[WORK REQUIRED]: Output the data exactly, with every line intact.
[Start of section]
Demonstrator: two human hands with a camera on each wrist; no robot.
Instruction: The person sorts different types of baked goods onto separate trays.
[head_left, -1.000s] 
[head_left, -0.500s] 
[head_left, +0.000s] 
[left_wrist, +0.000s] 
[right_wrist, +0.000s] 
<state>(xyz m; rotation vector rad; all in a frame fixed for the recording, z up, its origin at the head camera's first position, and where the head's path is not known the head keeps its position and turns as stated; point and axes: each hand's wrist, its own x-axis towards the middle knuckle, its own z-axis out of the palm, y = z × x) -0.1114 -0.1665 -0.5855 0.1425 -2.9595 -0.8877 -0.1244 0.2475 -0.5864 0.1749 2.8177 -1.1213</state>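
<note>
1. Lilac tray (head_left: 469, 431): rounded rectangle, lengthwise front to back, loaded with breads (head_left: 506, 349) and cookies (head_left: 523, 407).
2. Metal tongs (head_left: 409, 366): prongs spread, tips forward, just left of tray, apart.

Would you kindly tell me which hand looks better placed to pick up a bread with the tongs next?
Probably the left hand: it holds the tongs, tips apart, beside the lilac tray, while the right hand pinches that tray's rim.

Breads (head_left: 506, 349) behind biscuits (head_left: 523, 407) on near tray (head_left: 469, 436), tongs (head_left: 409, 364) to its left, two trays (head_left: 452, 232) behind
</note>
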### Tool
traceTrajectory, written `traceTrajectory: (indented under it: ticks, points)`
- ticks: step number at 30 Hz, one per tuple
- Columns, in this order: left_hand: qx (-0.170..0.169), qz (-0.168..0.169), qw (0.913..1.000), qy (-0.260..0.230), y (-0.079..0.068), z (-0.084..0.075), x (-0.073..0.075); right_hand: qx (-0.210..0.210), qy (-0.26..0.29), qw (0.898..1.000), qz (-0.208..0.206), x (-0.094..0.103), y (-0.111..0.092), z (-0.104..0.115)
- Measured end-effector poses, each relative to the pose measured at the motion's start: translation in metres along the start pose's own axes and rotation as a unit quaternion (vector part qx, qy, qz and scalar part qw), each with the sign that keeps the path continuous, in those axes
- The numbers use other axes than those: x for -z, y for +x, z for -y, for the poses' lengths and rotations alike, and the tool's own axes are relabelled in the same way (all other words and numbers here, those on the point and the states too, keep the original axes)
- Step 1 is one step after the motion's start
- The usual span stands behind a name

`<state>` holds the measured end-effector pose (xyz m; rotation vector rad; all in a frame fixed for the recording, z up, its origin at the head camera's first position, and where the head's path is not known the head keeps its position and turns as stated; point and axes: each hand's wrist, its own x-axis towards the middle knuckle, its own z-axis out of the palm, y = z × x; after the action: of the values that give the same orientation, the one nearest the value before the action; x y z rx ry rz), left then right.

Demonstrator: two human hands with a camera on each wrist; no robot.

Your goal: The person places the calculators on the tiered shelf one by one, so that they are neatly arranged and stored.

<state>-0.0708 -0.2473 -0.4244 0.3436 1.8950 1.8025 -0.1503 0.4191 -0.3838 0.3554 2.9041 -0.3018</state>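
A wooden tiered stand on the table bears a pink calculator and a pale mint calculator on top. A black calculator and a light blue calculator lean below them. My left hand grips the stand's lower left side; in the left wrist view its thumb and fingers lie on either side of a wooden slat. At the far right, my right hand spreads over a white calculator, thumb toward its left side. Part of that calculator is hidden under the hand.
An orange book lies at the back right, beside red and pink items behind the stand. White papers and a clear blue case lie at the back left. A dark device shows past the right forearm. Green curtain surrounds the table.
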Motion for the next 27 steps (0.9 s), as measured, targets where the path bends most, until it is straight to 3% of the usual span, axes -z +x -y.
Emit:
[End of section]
[ANSWER BOX]:
Demonstrator: two human hands with a camera on each wrist; no robot.
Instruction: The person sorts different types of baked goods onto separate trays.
[head_left, -1.000s] 
[head_left, -0.500s] 
[head_left, +0.000s] 
[left_wrist, +0.000s] 
[right_wrist, +0.000s] 
<state>(xyz m; rotation vector rad; all in a frame fixed for the recording, z up, its origin at the head camera's first position, and where the head's path is not known the head keeps its position and turns as stated; point and axes: each hand's wrist, its own x-axis towards the middle knuckle, its own z-axis out of the palm, y = z × x) -0.1114 -0.1665 -0.5855 0.1425 -2.9595 -0.8877 -0.1244 0.2475 -0.5864 0.1749 2.8177 -1.1213</state>
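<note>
1. Lilac tray (head_left: 469, 431): rounded rectangle, lengthwise front to back, loaded with breads (head_left: 506, 349) and cookies (head_left: 523, 407).
2. Metal tongs (head_left: 409, 366): prongs spread, tips forward, just left of tray, apart.

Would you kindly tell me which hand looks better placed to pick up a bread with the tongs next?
Probably the left hand: it holds the tongs, tips apart, beside the lilac tray, while the right hand pinches that tray's rim.

Breads (head_left: 506, 349) behind biscuits (head_left: 523, 407) on near tray (head_left: 469, 436), tongs (head_left: 409, 364) to its left, two trays (head_left: 452, 232) behind
</note>
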### Tool
traceTrajectory, written `traceTrajectory: (indented under it: ticks, points)`
- ticks: step number at 30 Hz, one per tuple
- Columns, in this order: left_hand: qx (-0.170..0.169), qz (-0.168..0.169), qw (0.913..1.000), qy (-0.260..0.230), y (-0.079..0.068), z (-0.084..0.075), x (-0.073..0.075); right_hand: qx (-0.210..0.210), qy (-0.26..0.29), qw (0.898..1.000), qz (-0.208..0.206), x (-0.094..0.103), y (-0.111..0.092), z (-0.104..0.115)
- Measured end-effector poses, each relative to the pose measured at the motion's start: translation in metres along the start pose's own axes and rotation as a unit quaternion (vector part qx, qy, qz and scalar part qw), each with the sign that keeps the path continuous, in those axes
- The numbers use other axes than those: x for -z, y for +x, z for -y, for the poses' lengths and rotations alike, and the tool's own axes are relabelled in the same way (all other words and numbers here, those on the point and the states too, keep the original axes)
- Step 1 is one step after the motion's start
- The usual span stands behind a name

`<state>` holds the measured end-effector pose (xyz m; rotation vector rad; all in a frame fixed for the recording, z up, its origin at the head camera's first position, and where the head's path is not known the head keeps its position and turns as stated; point and axes: each hand's wrist, its own x-axis towards the middle knuckle, its own z-axis out of the palm, y = z × x; after the action: of the values that give the same orientation, the one nearest the value before the action; x y z rx ry rz), left then right.

Demonstrator: two human hands with a camera on each wrist; no robot.

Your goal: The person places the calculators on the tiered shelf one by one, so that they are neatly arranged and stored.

<state>-0.0708 -0.2473 -0.4244 0.3436 1.8950 1.8025 -0.1503 0.4191 -0.3838 0.3554 2.9041 -0.3018</state>
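A wooden tiered stand on the table bears a pink calculator and a pale mint calculator on top. A black calculator and a light blue calculator lean below them. My left hand grips the stand's lower left side; in the left wrist view its thumb and fingers lie on either side of a wooden slat. At the far right, my right hand spreads over a white calculator, thumb toward its left side. Part of that calculator is hidden under the hand.
An orange book lies at the back right, beside red and pink items behind the stand. White papers and a clear blue case lie at the back left. A dark device shows past the right forearm. Green curtain surrounds the table.
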Motion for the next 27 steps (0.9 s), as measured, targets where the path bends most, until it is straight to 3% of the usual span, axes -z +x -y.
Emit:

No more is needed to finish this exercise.